▶ EXERCISE DETAILS: Whenever a picture appears, leave it out while repeating all the other data exactly.

*** DATA SHOWN Section Begins ***

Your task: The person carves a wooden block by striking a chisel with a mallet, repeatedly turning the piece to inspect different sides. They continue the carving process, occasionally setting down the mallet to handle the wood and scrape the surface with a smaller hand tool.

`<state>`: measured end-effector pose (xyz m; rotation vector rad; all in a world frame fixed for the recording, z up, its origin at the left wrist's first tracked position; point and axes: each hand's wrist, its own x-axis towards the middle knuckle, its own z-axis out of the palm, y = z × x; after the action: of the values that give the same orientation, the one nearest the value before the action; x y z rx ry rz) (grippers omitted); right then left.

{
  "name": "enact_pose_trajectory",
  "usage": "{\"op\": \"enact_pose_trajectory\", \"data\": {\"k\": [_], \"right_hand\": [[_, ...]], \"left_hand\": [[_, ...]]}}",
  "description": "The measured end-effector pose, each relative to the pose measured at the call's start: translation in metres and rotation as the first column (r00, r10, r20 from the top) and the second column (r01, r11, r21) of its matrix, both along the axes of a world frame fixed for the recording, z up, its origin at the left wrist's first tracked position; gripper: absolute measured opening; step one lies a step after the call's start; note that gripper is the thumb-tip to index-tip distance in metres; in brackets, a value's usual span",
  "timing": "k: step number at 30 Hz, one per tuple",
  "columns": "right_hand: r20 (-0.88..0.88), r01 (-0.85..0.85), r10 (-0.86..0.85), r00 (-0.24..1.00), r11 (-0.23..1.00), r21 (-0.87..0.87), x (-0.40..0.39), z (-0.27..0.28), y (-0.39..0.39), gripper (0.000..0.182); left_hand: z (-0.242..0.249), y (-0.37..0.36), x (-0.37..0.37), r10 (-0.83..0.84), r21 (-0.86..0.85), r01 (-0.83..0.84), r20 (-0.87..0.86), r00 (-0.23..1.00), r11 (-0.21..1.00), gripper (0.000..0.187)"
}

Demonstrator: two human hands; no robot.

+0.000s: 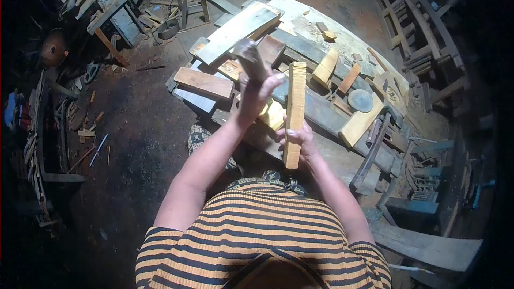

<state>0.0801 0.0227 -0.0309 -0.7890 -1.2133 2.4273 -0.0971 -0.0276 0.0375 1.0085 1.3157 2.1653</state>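
Observation:
My left hand point(254, 99) is closed around a dark, thick-shafted hammer-like tool point(250, 59); it is raised toward me and blurred, so its exact kind is hard to make out. In my right hand point(302, 138) a long, pale wooden block point(296, 112) is gripped near its lower end, standing roughly lengthwise away from me. Between the two hands lies a yellowish wood piece point(274, 115), partly covered by my left hand. A reddish-brown block point(204, 83) rests to the left of my left hand.
The low workbench point(321, 155) carries several wood offcuts, a round grey disc point(360, 100) and a long dark curved bar point(372, 150) at its right. A large pale plank point(238, 29) lies at the far left. Wooden frames point(409, 21) and scraps surround the floor.

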Motion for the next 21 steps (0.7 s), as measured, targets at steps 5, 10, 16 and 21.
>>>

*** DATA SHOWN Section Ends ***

▶ ANSWER FOR THIS EXERCISE:
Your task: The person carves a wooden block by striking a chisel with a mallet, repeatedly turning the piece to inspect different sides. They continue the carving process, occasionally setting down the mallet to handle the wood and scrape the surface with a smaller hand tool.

`<state>`: measured end-effector pose (xyz m; rotation vector rad; all in a world frame fixed for the recording, z up, its origin at the left wrist's first tracked position; point and axes: each hand's wrist, its own x-axis towards the middle knuckle, its own z-axis out of the palm, y = z × x; after the action: of the values that give the same orientation, the one nearest the value before the action; x y z rx ry rz) (grippers omitted); right then left.

{
  "name": "enact_pose_trajectory",
  "usage": "{\"op\": \"enact_pose_trajectory\", \"data\": {\"k\": [_], \"right_hand\": [[_, ...]], \"left_hand\": [[_, ...]]}}",
  "description": "The measured end-effector pose, each relative to the pose measured at the call's start: translation in metres and rotation as the first column (r00, r10, r20 from the top) and the second column (r01, r11, r21) of its matrix, both along the axes of a world frame fixed for the recording, z up, its origin at the left wrist's first tracked position; gripper: absolute measured opening; step one lies a step after the call's start; note that gripper is the thumb-tip to index-tip distance in metres; in brackets, a value's usual span",
  "timing": "k: step number at 30 Hz, one per tuple",
  "columns": "right_hand: r20 (-0.88..0.88), r01 (-0.85..0.85), r10 (-0.86..0.85), r00 (-0.24..1.00), r11 (-0.23..1.00), r21 (-0.87..0.87), x (-0.40..0.39), z (-0.27..0.28), y (-0.39..0.39), gripper (0.000..0.182); left_hand: z (-0.242..0.249), y (-0.37..0.36), x (-0.37..0.37), r10 (-0.83..0.84), r21 (-0.86..0.85), r01 (-0.83..0.84), r20 (-0.87..0.86), r00 (-0.23..1.00), r11 (-0.21..1.00), gripper (0.000..0.187)"
}

Demonstrator: two human hands; no robot.

+0.000s: 

<state>0.0801 0.0227 -0.0309 -0.7890 -1.2133 2.4273 -0.0971 -0.0276 0.0375 1.0085 1.3157 2.1653</state>
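Observation:
My left hand point(254, 99) is closed around a dark, thick-shafted hammer-like tool point(250, 59); it is raised toward me and blurred, so its exact kind is hard to make out. In my right hand point(302, 138) a long, pale wooden block point(296, 112) is gripped near its lower end, standing roughly lengthwise away from me. Between the two hands lies a yellowish wood piece point(274, 115), partly covered by my left hand. A reddish-brown block point(204, 83) rests to the left of my left hand.
The low workbench point(321, 155) carries several wood offcuts, a round grey disc point(360, 100) and a long dark curved bar point(372, 150) at its right. A large pale plank point(238, 29) lies at the far left. Wooden frames point(409, 21) and scraps surround the floor.
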
Motion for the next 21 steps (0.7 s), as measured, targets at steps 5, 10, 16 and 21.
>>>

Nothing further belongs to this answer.